5. Chemical engineering

  • Chemical Processes: Research on the design, development and optimization of chemical processes for the production of various chemical products such as industrial basic materials, pharmaceutical materials, fuels and consumer products. This includes chemical reaction analysis, separation, and purification of chemicals.
  • Reaction Engineering: Study of chemical reaction kinetics, catalysis, and reactor design to increase the efficiency of chemical processes, including the development of new catalysts, reaction modelling, and process control.
  • Process Technology: Development of technology to efficiently process materials on a large scale, including efficient use of energy, process modelling, and system integration to improve operational reliability and safety.
  • Biochemical Engineering: Combining chemical principles with biology to develop biotechnological processes such as biomass production, biopharmaceuticals, bioremediation, and other applications in the health and environmental fields.

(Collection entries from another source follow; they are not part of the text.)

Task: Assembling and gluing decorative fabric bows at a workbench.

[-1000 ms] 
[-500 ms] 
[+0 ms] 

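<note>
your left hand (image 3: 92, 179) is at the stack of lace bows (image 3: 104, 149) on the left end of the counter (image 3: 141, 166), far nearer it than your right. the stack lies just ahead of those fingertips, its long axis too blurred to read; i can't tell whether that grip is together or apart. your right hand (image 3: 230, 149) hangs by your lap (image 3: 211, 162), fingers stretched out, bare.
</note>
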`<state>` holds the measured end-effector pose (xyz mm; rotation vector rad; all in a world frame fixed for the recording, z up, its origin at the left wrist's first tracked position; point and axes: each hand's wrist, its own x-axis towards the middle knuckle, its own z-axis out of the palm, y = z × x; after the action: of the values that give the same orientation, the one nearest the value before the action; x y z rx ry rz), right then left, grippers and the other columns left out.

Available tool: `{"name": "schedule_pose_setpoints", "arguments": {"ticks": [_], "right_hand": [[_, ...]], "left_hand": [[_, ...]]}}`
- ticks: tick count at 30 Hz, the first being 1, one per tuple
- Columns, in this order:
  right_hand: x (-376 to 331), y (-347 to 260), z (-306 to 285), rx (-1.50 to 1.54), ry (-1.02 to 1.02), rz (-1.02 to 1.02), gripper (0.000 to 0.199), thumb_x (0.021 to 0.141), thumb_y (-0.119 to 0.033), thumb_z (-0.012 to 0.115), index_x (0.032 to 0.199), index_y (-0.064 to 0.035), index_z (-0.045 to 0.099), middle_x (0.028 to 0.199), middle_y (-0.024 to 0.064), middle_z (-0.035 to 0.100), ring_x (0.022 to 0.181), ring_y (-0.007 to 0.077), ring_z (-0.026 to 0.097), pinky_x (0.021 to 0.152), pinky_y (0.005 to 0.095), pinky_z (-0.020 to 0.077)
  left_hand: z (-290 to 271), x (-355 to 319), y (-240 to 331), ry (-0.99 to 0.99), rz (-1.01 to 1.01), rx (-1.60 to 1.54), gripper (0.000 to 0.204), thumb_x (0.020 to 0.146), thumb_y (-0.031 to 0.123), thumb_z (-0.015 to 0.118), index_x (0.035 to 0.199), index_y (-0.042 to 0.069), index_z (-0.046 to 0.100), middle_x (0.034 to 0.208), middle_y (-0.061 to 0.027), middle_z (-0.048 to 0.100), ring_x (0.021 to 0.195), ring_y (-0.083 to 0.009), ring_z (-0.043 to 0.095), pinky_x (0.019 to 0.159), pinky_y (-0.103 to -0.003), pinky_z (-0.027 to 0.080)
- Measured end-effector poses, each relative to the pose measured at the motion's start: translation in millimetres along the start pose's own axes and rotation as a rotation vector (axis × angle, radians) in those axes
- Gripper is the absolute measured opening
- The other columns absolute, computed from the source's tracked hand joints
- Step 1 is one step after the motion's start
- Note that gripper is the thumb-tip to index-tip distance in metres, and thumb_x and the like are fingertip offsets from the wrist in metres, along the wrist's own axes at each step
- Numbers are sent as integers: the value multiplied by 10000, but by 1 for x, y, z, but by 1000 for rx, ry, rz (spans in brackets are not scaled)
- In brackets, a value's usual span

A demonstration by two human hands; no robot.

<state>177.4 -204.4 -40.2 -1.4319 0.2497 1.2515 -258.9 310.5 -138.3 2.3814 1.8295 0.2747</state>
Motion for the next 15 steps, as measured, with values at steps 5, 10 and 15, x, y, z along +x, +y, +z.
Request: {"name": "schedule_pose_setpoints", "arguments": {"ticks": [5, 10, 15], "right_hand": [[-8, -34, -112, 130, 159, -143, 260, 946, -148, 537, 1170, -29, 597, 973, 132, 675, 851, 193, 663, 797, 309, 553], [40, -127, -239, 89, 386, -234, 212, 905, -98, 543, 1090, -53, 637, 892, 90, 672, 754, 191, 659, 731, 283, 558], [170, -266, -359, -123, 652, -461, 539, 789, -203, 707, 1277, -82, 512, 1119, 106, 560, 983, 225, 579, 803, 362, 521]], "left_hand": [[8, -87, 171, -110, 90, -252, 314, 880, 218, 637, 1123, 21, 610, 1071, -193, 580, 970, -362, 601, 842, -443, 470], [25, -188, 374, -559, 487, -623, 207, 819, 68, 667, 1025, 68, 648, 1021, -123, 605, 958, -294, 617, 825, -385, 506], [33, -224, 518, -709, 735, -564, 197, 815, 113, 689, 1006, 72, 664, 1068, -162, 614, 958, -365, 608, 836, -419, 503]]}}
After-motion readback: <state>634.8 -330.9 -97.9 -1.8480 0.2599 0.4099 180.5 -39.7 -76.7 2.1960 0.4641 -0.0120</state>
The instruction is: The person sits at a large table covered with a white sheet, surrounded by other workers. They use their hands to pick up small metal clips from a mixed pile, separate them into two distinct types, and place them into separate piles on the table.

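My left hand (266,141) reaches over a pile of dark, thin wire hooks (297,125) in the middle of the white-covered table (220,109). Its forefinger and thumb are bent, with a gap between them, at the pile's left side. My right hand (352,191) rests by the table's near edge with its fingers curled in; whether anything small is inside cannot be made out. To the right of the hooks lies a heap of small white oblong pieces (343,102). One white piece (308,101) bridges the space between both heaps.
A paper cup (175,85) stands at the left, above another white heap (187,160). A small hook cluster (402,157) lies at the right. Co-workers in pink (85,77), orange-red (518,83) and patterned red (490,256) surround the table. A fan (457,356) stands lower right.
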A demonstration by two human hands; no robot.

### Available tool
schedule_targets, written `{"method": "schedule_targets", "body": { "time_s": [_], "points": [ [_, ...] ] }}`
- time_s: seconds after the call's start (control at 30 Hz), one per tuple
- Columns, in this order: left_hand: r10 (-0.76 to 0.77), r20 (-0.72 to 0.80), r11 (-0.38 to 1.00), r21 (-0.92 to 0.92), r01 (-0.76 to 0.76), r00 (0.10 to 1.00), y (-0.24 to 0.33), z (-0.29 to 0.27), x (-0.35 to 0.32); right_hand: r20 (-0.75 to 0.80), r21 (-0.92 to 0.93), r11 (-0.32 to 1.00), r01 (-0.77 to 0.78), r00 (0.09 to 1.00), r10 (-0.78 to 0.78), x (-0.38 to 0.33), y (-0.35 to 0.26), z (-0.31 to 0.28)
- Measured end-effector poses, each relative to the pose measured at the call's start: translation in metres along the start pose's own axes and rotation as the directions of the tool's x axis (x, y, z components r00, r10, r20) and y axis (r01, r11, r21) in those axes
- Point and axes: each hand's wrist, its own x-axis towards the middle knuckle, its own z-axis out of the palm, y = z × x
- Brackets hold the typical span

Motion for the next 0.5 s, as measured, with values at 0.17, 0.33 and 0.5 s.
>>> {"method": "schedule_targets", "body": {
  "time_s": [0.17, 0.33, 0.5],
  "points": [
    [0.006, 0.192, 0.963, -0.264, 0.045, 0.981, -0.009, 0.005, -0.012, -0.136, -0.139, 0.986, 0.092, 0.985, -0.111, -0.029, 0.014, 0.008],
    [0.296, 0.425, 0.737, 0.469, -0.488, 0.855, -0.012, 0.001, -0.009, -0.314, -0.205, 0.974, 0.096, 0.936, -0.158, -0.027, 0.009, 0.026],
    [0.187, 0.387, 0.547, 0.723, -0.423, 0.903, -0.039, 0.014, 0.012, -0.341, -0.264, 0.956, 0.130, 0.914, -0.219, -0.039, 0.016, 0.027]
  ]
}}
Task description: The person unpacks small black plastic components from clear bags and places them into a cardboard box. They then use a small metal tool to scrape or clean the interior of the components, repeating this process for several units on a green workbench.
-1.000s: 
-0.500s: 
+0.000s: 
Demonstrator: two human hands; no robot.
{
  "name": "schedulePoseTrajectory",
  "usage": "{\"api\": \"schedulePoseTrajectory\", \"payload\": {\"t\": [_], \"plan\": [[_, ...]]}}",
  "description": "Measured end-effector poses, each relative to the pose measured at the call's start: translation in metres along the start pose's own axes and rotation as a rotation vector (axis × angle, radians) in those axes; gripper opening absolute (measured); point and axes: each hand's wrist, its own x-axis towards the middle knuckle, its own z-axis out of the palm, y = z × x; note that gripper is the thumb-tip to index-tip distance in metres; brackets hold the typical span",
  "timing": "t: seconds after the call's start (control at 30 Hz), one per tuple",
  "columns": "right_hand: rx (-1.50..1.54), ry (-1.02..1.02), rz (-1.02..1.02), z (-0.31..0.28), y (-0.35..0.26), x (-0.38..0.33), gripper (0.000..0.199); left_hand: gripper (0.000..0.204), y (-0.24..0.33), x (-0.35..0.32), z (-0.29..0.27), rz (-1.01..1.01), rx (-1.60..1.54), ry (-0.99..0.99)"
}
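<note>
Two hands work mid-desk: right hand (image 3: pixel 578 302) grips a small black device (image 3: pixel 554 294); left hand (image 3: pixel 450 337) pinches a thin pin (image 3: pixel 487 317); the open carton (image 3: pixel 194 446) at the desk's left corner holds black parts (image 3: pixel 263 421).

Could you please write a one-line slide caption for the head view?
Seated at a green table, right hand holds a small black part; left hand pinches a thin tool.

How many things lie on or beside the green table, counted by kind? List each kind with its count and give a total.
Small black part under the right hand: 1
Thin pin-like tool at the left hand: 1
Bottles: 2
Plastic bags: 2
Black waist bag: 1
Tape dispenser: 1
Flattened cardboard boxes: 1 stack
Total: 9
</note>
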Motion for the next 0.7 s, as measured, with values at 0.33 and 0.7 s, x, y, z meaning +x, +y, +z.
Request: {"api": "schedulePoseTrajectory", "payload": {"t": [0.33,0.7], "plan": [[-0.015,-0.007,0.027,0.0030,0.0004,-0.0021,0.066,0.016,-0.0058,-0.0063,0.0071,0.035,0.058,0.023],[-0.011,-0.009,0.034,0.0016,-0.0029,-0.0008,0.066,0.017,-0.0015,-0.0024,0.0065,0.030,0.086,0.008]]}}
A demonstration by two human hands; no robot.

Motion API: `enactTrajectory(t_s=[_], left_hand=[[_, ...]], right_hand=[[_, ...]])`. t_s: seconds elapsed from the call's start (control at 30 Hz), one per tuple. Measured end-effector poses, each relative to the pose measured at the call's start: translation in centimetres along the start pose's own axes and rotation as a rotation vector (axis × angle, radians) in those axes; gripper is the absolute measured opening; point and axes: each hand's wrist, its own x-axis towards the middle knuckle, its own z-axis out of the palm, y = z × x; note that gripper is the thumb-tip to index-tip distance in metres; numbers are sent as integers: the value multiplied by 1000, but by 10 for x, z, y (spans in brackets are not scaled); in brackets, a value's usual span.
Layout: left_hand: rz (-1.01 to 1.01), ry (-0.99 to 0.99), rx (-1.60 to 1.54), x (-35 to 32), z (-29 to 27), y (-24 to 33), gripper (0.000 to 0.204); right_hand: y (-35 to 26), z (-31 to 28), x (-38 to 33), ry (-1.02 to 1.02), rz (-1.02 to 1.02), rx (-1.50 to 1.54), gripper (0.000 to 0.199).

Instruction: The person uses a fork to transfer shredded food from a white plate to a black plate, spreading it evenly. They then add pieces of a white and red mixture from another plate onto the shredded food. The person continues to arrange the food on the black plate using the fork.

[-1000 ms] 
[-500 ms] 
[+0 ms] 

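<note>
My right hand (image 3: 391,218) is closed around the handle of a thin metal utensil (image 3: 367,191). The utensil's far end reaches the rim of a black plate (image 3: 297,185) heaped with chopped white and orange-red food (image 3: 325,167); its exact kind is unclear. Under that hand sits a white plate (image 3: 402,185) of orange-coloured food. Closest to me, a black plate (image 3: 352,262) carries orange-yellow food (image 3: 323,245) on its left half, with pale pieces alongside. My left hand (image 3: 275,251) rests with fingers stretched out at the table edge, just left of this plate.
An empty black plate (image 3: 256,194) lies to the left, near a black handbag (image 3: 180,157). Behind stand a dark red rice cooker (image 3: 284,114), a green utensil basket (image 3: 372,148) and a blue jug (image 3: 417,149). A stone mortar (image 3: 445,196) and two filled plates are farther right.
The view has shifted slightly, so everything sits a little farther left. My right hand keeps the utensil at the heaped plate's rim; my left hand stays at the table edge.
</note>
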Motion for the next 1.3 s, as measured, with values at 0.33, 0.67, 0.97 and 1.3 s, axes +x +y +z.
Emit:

  • Separation and Purification: Research on separation techniques such as distillation, adsorption, extraction, membranes, and filtration to separate and purify chemical products in industrial processes.
  • Energy and Environment: Technology development for more efficient energy use, waste management, and reduction of greenhouse gas emissions in the chemical industry. This includes the use of renewable energy and wastewater treatment technology.
  • Materials and Nanotechnology: Research on the development of advanced materials, including nanomaterials, polymers, and smart materials as well as their applications in technologies such as electronics, medical materials, and renewable energy.
  • Modelling and Simulation: The use of mathematical modelling and computer simulation techniques to analyze and predict the behaviour of complex chemical systems, optimize process design, and support decision-making.
  • Occupational Safety and Health: Study of identification, evaluation and control of chemical risks in the work environment to ensure operator and environmental safety.
  • Process Control Systems: Development and implementation of automated control systems to effectively monitor and control chemical processes, including the use of sensors, actuators and computerized technology.